Growing up amid all that practical, hands-on design made Smith, the first in his immediate family to attend college, a natural to choose architecture as a profession. As a UB undergrad he was influenced by professor and mentor Beth Tauke, now a colleague on the architecture faculty, to become an architectural educator and stayed on at UB for his master’s. From there he joined the University of Arkansas faculty and headed a project on affordable and accessible housing in which he spent three years visiting nearly every county in the state to interview “disability advocacy organizations, affordable housing organizations and people with disabilities.” Near the end of his time in Arkansas, Smith did research in Rwanda, his first trip to sub-Saharan Africa. “And over the last 10 years, my work has been almost exclusively in that region,” he says. 

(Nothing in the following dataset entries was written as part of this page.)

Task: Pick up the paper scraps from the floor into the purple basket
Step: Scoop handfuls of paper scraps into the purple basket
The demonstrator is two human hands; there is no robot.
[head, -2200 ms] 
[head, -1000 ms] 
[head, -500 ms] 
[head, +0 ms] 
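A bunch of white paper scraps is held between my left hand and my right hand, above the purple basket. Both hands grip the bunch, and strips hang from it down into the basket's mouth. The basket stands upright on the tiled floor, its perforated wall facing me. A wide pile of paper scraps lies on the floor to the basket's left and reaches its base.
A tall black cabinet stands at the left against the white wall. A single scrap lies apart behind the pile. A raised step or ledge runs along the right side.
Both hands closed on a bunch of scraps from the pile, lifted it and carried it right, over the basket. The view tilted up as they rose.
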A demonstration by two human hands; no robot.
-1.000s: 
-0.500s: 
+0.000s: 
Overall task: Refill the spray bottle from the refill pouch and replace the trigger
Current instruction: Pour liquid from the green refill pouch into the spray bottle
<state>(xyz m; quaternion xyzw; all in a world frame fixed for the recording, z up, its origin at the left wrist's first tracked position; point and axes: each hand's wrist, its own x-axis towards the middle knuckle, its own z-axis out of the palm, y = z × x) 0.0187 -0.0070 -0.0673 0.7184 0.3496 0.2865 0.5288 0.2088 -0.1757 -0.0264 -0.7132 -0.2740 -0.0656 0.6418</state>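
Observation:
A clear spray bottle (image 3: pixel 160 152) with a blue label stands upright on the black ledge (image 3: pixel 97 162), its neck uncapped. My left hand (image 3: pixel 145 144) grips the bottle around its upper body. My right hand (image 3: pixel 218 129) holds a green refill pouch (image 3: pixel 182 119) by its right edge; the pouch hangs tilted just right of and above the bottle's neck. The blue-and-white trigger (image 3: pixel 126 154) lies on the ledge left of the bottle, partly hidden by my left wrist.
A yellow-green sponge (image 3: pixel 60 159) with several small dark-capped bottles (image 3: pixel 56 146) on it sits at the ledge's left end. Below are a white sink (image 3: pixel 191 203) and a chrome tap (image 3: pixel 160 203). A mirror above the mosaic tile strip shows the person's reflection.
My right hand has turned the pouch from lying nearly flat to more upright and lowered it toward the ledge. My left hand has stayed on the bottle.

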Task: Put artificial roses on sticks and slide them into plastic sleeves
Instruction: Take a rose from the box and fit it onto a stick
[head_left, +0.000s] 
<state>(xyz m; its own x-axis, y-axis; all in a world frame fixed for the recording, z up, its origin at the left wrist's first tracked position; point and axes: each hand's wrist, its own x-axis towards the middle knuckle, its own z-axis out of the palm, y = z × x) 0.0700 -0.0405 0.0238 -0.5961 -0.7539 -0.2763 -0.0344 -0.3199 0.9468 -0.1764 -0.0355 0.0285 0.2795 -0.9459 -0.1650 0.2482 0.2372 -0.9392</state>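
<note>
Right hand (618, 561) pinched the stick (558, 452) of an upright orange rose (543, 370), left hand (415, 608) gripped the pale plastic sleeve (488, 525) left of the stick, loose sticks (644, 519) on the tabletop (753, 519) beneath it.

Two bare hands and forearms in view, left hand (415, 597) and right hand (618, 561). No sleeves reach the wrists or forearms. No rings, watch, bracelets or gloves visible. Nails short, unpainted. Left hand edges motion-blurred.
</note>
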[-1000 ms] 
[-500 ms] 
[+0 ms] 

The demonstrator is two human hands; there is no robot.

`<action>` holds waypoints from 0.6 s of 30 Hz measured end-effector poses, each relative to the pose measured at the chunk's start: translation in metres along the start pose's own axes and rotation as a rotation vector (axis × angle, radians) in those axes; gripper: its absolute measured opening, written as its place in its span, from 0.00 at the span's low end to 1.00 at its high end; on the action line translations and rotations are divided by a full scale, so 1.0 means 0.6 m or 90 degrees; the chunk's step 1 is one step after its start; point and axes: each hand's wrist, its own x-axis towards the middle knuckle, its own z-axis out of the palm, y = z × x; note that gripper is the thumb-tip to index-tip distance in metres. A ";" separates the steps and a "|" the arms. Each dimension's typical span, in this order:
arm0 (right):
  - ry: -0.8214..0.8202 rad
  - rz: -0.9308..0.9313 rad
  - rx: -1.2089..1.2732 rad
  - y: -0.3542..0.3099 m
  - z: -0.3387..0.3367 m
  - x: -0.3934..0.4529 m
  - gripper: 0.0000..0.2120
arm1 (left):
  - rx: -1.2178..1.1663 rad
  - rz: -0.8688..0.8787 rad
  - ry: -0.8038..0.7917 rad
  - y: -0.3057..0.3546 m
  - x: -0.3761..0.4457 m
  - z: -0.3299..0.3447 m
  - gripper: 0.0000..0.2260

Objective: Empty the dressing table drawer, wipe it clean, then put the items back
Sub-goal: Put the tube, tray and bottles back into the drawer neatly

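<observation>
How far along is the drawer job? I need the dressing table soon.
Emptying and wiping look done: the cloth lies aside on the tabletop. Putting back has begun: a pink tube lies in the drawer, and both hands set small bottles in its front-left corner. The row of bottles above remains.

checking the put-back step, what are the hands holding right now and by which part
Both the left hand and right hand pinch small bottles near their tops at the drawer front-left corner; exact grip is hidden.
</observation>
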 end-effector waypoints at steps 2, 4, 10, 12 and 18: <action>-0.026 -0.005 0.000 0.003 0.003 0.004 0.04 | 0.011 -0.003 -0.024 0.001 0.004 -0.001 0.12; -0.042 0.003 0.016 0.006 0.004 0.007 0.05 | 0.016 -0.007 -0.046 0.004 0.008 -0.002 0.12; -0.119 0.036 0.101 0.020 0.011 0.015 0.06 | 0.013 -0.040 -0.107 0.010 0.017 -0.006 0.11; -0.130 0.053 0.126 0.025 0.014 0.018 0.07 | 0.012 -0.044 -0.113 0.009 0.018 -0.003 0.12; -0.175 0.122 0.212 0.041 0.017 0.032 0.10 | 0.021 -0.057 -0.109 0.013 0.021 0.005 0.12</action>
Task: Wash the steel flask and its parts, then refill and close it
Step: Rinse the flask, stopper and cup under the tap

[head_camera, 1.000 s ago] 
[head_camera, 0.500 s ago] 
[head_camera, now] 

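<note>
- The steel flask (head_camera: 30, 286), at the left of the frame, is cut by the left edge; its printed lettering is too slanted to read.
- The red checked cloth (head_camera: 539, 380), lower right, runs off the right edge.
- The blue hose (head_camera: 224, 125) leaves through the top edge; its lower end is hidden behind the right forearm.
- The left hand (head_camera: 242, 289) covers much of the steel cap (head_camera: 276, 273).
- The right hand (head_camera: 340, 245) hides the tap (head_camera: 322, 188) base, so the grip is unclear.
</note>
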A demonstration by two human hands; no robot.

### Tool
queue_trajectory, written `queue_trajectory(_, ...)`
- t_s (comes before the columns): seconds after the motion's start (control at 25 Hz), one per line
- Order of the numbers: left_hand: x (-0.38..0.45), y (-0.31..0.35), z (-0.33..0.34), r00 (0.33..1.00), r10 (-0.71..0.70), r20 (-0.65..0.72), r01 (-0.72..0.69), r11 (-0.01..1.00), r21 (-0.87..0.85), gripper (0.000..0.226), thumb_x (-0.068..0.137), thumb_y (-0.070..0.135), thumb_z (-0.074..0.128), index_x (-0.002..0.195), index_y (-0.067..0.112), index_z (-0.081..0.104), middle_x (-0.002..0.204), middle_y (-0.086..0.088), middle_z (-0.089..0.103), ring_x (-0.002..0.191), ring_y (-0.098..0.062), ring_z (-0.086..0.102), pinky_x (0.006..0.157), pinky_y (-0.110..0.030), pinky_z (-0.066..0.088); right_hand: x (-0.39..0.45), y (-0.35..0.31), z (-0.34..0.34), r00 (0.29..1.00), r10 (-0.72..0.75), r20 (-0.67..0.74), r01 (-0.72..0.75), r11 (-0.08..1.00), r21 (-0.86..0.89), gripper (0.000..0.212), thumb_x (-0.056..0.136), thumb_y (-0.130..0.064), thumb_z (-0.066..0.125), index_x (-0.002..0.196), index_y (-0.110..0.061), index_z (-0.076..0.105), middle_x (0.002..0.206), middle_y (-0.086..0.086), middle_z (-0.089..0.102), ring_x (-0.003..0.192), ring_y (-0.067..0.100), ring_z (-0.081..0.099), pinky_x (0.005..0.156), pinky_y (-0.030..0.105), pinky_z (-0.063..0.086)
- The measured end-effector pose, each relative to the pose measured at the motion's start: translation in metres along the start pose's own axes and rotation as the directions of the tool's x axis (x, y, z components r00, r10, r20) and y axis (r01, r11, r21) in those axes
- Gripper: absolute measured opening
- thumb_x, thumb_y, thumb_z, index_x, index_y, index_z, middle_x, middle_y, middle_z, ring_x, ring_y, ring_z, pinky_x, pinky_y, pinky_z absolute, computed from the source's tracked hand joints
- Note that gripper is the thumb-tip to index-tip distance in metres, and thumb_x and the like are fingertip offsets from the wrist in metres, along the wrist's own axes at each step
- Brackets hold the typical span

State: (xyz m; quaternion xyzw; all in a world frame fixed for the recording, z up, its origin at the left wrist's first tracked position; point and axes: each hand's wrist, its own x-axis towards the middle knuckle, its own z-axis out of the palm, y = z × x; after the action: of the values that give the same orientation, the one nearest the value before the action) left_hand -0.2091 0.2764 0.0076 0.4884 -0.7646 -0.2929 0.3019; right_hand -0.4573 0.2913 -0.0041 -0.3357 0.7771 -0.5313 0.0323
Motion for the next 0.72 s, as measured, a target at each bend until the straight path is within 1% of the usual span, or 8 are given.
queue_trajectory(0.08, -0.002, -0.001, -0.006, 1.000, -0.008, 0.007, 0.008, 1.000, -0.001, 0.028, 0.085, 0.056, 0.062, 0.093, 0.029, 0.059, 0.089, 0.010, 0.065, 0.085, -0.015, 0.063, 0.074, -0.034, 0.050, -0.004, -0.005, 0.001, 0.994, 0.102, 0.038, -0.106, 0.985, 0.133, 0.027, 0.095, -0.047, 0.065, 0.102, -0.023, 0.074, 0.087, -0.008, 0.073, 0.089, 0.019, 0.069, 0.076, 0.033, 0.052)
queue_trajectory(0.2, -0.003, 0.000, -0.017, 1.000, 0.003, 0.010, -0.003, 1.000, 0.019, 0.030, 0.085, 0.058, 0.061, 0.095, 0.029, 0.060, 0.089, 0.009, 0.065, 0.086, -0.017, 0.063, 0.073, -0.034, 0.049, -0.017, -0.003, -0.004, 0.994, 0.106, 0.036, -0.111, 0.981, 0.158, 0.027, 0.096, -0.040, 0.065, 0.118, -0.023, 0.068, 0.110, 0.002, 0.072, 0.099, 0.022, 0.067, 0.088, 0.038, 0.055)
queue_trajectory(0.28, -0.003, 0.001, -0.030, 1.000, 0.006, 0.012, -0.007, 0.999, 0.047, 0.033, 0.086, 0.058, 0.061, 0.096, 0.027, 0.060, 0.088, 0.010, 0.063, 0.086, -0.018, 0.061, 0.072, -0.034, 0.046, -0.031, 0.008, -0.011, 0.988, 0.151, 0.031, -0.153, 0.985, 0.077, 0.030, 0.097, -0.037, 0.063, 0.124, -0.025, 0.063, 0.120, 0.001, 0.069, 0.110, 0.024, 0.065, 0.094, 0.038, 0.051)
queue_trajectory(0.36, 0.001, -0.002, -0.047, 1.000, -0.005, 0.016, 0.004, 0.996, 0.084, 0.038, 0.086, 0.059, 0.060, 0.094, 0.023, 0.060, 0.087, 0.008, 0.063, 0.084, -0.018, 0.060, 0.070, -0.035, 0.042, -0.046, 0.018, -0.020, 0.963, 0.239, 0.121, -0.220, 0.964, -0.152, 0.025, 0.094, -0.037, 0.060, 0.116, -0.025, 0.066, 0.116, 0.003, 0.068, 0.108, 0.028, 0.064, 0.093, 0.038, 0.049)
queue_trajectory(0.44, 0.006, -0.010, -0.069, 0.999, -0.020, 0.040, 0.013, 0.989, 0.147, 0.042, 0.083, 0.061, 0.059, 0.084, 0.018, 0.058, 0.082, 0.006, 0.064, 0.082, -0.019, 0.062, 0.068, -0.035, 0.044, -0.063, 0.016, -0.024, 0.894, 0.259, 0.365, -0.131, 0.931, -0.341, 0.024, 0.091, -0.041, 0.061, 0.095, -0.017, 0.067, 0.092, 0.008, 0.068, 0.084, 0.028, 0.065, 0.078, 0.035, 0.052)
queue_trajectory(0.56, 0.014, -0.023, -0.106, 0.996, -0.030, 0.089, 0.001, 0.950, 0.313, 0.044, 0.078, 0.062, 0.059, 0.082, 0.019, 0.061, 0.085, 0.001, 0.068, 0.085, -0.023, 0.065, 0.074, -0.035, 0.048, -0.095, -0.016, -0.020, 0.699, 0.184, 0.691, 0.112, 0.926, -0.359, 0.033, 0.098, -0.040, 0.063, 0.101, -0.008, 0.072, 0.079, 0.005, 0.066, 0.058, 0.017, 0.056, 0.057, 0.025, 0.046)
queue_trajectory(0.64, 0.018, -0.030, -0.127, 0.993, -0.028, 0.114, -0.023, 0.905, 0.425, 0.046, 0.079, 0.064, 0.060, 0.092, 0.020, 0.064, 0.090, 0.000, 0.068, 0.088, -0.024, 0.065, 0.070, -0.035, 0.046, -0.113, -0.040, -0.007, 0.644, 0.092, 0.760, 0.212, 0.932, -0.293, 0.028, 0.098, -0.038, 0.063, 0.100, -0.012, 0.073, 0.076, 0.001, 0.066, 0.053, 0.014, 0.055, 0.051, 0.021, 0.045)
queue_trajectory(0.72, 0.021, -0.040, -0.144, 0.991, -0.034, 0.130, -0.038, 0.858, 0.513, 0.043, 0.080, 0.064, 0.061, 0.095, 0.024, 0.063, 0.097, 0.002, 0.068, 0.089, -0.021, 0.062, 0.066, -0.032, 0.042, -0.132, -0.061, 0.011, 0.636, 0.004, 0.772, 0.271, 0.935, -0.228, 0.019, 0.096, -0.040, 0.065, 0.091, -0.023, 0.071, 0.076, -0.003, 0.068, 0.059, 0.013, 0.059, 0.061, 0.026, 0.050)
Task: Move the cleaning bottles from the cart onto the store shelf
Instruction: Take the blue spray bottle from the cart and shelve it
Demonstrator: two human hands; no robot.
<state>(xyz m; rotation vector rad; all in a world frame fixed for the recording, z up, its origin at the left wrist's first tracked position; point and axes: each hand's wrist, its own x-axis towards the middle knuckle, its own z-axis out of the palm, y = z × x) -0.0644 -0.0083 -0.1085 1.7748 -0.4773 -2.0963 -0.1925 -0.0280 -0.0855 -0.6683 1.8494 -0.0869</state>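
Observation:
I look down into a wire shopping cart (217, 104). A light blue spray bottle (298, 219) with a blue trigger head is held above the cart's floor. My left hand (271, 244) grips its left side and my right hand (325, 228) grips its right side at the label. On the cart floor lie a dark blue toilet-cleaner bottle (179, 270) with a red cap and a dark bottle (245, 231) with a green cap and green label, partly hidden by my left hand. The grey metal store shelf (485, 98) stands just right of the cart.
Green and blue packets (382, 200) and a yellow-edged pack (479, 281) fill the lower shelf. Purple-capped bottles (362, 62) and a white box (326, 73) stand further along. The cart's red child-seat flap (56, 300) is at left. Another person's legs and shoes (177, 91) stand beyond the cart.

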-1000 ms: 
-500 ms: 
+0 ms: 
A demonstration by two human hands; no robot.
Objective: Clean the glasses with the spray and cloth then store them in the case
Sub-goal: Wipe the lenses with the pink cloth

Next up for Smith is Colombia, where he will work with wounded survivors of that country’s decades-long civil conflict, which has been on hold since 2016. “We’re working with the Colombian National Police to help provide additional training, rehabilitation, psychological counseling, as well as improve the built environment, for those who have come across landmines, particularly in rural areas, and will experience visual impairment, limb loss and other things,” he says. “My piece is to assess health care, educational and recreation facilities, trying to improve design to meet the needs of those folks.” 

Smith, who lives with his wife and two sons in Amherst near the South Campus, says he’s got another project on tap: the Hayseeds, the band he and his wife, Julie Haase-Smith (MSW ’01), started as UB undergrads and are in the process of reviving. “During the pandemic I got the itch again to write songs.” 

The Hayseeds — a nod to Smith’s rural roots? “My wife and I met in second grade, and the joke is we didn’t start dating till third grade. But actually,” he says with a laugh, “not till senior year.”